EXERCISE => Please set down exactly the lines of the listing below from the line containing "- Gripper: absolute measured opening" through the line containing "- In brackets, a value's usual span", both lines included, leaving out all other lines.

RECORDS FOR THIS EXERCISE =>

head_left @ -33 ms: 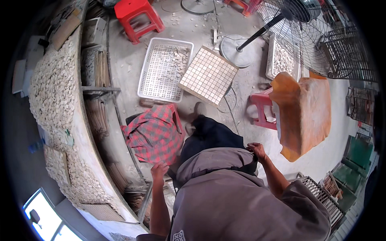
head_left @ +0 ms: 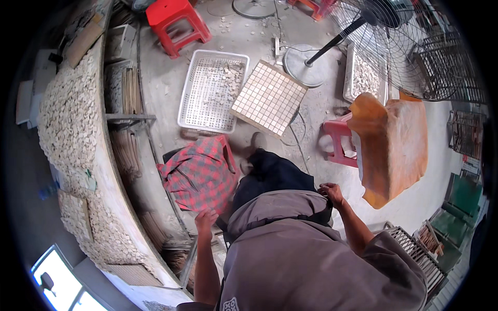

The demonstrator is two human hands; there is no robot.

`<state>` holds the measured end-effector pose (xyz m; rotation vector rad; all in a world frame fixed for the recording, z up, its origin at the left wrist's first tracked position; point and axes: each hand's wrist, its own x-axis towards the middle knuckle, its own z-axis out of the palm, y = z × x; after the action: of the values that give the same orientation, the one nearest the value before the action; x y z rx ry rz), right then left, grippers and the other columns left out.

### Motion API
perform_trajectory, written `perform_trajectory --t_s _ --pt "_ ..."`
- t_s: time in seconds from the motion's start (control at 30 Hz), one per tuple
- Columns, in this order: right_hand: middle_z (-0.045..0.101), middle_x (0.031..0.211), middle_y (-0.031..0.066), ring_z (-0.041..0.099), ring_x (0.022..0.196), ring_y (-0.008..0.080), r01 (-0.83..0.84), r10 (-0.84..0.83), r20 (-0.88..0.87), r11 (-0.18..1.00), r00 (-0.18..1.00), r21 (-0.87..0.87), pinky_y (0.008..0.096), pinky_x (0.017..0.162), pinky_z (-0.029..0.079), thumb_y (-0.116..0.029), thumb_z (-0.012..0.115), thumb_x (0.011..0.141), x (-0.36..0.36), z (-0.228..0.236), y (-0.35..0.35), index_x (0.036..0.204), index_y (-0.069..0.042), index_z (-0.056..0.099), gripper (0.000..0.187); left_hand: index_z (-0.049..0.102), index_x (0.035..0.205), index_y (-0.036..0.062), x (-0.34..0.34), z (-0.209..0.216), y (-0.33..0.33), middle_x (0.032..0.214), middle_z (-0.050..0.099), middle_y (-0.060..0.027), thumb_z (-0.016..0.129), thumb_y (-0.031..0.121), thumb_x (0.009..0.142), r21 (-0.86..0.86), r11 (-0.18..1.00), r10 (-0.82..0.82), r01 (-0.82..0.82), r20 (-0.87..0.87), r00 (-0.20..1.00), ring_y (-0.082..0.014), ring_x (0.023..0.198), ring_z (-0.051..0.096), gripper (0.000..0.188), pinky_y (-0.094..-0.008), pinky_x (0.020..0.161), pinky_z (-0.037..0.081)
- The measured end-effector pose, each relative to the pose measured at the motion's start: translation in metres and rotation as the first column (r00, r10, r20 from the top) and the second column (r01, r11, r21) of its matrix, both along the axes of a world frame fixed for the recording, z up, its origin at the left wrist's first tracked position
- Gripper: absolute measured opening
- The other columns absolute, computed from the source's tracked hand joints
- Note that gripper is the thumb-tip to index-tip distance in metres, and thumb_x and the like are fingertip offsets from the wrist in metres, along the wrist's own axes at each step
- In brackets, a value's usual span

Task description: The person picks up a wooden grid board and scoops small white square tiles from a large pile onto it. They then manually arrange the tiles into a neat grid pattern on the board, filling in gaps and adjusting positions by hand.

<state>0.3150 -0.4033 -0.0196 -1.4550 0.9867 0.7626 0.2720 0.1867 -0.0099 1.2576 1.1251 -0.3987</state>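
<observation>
My left hand (head_left: 206, 220) hangs beside the near edge of a red-and-grey checked cloth (head_left: 199, 173), fingers loosely bent and apart, nothing visible in them. The cloth drapes over a red stool. On the other side, my right hand (head_left: 332, 194) is at the hem of my grey-brown shirt (head_left: 295, 254), next to my dark trousers (head_left: 275, 173); its fingers are slightly spread and it holds nothing that I can see. Ahead of my feet, a square board (head_left: 270, 97) carries a grid of pale tiles. It overlaps the edge of a white perforated basket (head_left: 188, 93) containing loose tile pieces.
Along the left runs a long bench (head_left: 109, 171) heaped with small stone pieces (head_left: 70, 119). An orange-brown sheet (head_left: 394, 150) hangs beside a pink-red stool (head_left: 340, 142) on the right. A standing fan (head_left: 340, 41) and a red stool (head_left: 174, 26) stand farther off. A cable crosses the floor.
</observation>
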Motion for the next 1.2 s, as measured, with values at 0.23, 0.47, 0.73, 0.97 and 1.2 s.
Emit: perform_trajectory --t_s 0.23,0.47,0.73,0.97,1.2 --pt "0.076 0.106 0.0188 0.077 0.091 0.0275 0.083 -0.087 0.114 0.996 0.990 0.041 0.0384 0.080 0.063 -0.024 0.065 0.102 0.083 -0.008 -0.010 0.127 0.007 0.065 0.040 0.066 0.128 -0.0036 0.083 0.019 0.005 0.113 0.075 -0.0140 0.061 0.013 0.104 0.022 0.986 -0.164 0.162 0.075 0.984 -0.0229 0.094 0.076 0.030 -0.0336 0.082 0.062" --pt "0.076 0.100 0.0143 0.077 0.085 0.0231 0.171 -0.178 0.128 0.983 0.976 0.061 0.0346 0.074 0.063 -0.023 0.066 0.102 0.106 -0.013 -0.024 0.119 0.005 0.069 0.032 0.061 0.133 -0.0060 0.145 0.057 -0.036 0.116 0.070 -0.0152 0.056 0.009 0.105 0.063 0.984 -0.163 0.164 -0.026 0.986 -0.0254 0.100 0.075 0.032 -0.0383 0.091 0.063" --pt "0.076 0.099 0.0147 0.077 0.084 0.0234 0.185 -0.190 0.077 0.980 0.979 0.073 0.0341 0.074 0.063 -0.022 0.067 0.102 0.104 -0.017 -0.023 0.117 0.003 0.070 0.029 0.069 0.114 -0.0003 0.138 0.062 -0.044 0.099 0.072 -0.0059 0.057 0.012 0.104 0.069 0.984 -0.158 0.163 -0.070 0.985 -0.0131 0.084 0.069 0.020 -0.0265 0.076 0.057" --pt "0.075 0.106 0.0150 0.076 0.092 0.0243 0.150 -0.152 0.039 0.987 0.988 0.053 0.0370 0.082 0.063 -0.024 0.063 0.103 0.105 -0.022 -0.034 0.124 0.004 0.067 0.035 0.069 0.116 -0.0018 0.150 0.066 -0.046 0.101 0.073 -0.0087 0.056 0.010 0.104 0.073 0.972 -0.223 0.225 -0.025 0.974 -0.0163 0.086 0.072 0.021 -0.0294 0.078 0.060" --pt "0.076 0.102 0.0140 0.076 0.086 0.0230 0.134 -0.142 0.096 0.987 0.985 0.088 0.0359 0.076 0.063 -0.024 0.065 0.102 0.112 -0.023 -0.032 0.119 0.003 0.070 0.032 0.066 0.129 -0.0063 0.146 0.068 -0.046 0.110 0.076 -0.0139 0.055 0.004 0.103 0.126 0.980 -0.154 0.156 -0.031 0.988 -0.0197 0.092 0.075 0.030 -0.0293 0.083 0.062"
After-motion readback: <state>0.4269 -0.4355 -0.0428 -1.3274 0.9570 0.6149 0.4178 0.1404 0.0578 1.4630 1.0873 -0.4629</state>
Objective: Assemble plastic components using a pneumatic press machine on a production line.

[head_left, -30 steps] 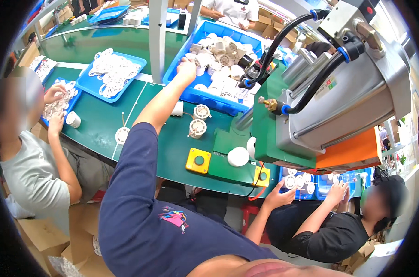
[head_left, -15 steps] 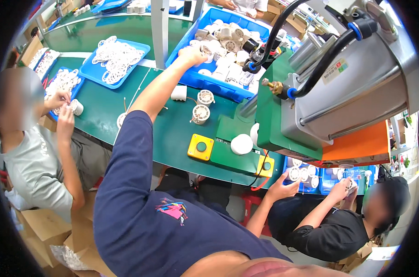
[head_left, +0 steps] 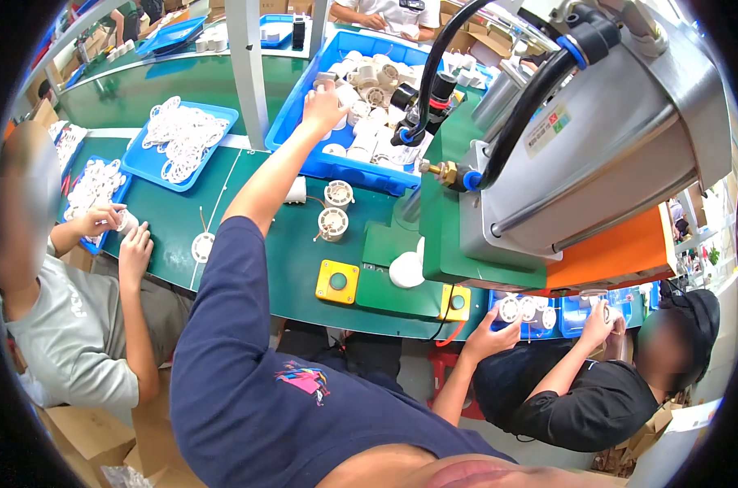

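My left hand reaches into the far blue bin, fingers closed round a pale cylindrical part at its near left side. White cylindrical housings and slotted round parts fill the bin. My right hand is low at the right, by the table's front edge, its fingers bent about a white round slotted part; its grip is partly hidden. Between my arms, two upright cylinders with slotted tops and wires stand on the green table, beside a white cylinder on its side. A white dome-shaped part sits at the press.
A large pneumatic press with black hoses overhangs the right side. Yellow button boxes flank its green base. Blue trays of white rings lie left. Co-workers handle parts at the left and right; a metal post rises beside the bin.
The view has shifted, moving the scene leftward. My left hand stays in the bin, now with a pale cylindrical part at its fingertips. The left co-worker's hands have moved lower.
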Motion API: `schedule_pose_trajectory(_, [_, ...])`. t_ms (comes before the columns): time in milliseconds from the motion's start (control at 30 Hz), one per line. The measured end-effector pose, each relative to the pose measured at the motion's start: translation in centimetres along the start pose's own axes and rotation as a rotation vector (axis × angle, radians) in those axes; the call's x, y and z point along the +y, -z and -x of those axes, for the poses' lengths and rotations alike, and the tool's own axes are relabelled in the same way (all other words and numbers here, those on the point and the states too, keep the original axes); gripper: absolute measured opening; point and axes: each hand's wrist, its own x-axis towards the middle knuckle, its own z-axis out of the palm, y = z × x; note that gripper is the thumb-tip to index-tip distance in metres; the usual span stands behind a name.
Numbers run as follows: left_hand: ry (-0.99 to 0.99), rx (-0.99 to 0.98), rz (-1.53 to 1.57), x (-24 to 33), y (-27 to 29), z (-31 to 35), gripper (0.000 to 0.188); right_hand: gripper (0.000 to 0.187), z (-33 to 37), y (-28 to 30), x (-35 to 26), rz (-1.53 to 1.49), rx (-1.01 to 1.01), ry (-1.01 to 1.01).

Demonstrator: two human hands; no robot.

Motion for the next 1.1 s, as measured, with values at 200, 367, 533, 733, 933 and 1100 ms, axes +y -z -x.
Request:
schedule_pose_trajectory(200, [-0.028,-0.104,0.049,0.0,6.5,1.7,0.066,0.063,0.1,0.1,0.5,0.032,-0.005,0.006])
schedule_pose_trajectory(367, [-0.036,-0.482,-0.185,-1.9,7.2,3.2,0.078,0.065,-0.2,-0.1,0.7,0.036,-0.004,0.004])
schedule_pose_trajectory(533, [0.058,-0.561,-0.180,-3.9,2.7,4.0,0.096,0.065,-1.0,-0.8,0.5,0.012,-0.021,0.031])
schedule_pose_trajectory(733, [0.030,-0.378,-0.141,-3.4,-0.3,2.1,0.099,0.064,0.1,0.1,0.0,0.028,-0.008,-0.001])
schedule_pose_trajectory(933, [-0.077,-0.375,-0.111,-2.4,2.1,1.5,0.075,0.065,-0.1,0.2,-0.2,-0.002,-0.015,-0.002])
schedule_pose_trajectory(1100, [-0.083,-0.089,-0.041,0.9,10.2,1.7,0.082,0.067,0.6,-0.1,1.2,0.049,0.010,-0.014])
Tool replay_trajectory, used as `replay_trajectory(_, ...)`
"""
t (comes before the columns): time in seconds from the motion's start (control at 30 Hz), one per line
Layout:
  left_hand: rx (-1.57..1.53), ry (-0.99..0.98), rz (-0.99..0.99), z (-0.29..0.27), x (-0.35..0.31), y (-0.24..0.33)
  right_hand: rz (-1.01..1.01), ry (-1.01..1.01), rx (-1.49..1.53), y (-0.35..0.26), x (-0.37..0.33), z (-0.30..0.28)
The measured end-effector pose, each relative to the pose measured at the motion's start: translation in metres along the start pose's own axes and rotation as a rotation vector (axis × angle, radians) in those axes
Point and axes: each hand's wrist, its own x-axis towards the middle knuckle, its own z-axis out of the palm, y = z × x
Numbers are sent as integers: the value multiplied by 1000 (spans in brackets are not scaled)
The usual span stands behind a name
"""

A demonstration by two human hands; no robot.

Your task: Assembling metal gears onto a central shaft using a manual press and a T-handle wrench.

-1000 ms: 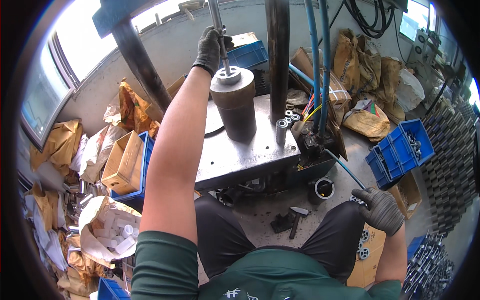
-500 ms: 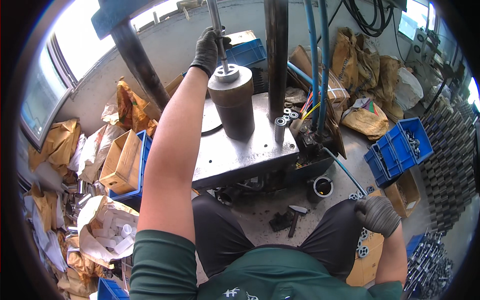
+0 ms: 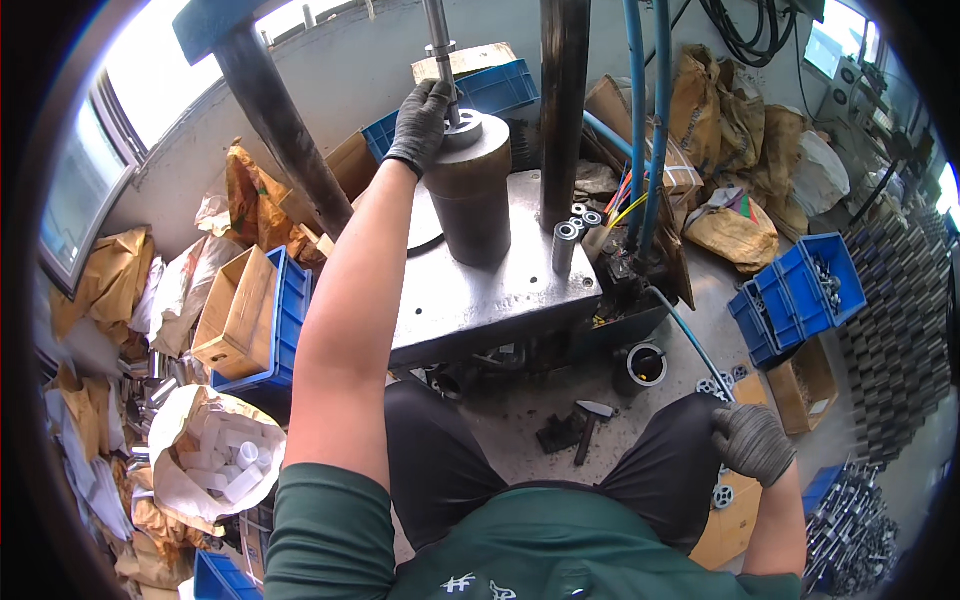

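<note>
left hand [image 3: 420, 122]: gloved in dark grey, stretched out from a bare forearm and laid on the upper rim of the steel cylinder [image 3: 472, 200]; the fingers are curled over a small ring-shaped part [image 3: 464, 128] on the cylinder's top, so a narrow grasp is suggested, though a full clasp cannot be told.
right hand [image 3: 752, 442]: gloved alike, kept low beside the right thigh, curled into a loose fist; whether anything is held inside cannot be told.
steel cylinder: a dark, thick round block, stood upright on the press table [image 3: 500, 290], directly under the ram rod [image 3: 438, 45].
ring-shaped part: seated on the cylinder's top face, around the foot of the ram rod, touched by the left fingers.
press table: a grey steel plate, seen just ahead of the knees; a small sleeve [image 3: 564, 245] is stood upright on it to the right of the cylinder, with a few rings [image 3: 585, 216] just behind it.
press column [image 3: 565, 100]: a dark upright post, risen from the table right of the cylinder.
floor items: a hammer [image 3: 590, 425] is lain between the legs; small rings [image 3: 715, 383] are scattered near the right hand.
surroundings: blue crates [image 3: 800, 295] are set at the right, a cardboard box [image 3: 235, 310] in a blue crate at the left, and a paper sack of white tubes [image 3: 215, 455] near the left elbow.
</note>
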Motion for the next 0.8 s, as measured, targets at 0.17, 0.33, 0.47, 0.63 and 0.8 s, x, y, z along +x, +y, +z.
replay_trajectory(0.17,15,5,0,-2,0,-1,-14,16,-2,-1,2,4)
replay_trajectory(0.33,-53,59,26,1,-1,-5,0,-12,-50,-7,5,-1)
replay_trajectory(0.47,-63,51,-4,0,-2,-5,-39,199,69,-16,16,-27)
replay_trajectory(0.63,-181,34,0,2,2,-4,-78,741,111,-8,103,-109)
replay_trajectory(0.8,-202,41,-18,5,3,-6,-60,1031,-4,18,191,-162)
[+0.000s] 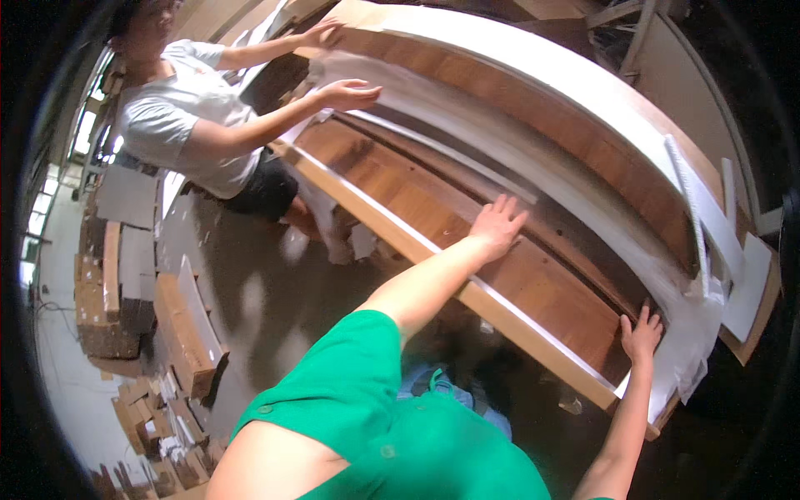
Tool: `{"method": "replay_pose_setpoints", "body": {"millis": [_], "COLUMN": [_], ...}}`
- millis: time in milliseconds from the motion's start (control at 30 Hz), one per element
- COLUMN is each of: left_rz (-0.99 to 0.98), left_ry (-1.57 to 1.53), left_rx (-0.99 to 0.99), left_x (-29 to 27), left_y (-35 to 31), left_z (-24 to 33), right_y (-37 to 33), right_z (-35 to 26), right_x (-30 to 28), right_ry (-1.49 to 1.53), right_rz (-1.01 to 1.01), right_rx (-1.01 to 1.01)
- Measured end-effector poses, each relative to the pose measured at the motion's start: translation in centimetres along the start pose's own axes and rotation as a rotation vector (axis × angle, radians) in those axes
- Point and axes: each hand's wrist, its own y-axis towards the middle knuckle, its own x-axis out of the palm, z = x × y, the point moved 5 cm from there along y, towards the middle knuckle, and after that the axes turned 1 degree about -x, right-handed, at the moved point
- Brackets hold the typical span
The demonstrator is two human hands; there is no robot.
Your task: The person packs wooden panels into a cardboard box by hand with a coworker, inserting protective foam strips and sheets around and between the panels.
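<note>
Dim grey-brown floor (250, 308), windows (36, 225) at far left (glaring white), stacked boards (137, 262), heaped scraps (158, 412) nearby

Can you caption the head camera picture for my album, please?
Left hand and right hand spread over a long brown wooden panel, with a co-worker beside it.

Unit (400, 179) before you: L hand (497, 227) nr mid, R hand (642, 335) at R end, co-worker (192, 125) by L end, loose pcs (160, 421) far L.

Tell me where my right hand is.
Head view, right side: your right hand is at the right end of the wooden panel, beside white wrapping.
</note>
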Motion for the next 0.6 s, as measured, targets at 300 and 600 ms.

EXERCISE SOLUTION =>
- Gripper: absolute measured opening
- The other columns absolute, computed from the source's tracked hand joints
- Note that gripper is the thumb-tip to index-tip distance in metres, and thumb_x and the like are fingertip offsets from the wrist in metres, along the wrist's own axes at each step
- In brackets, a value's usual span

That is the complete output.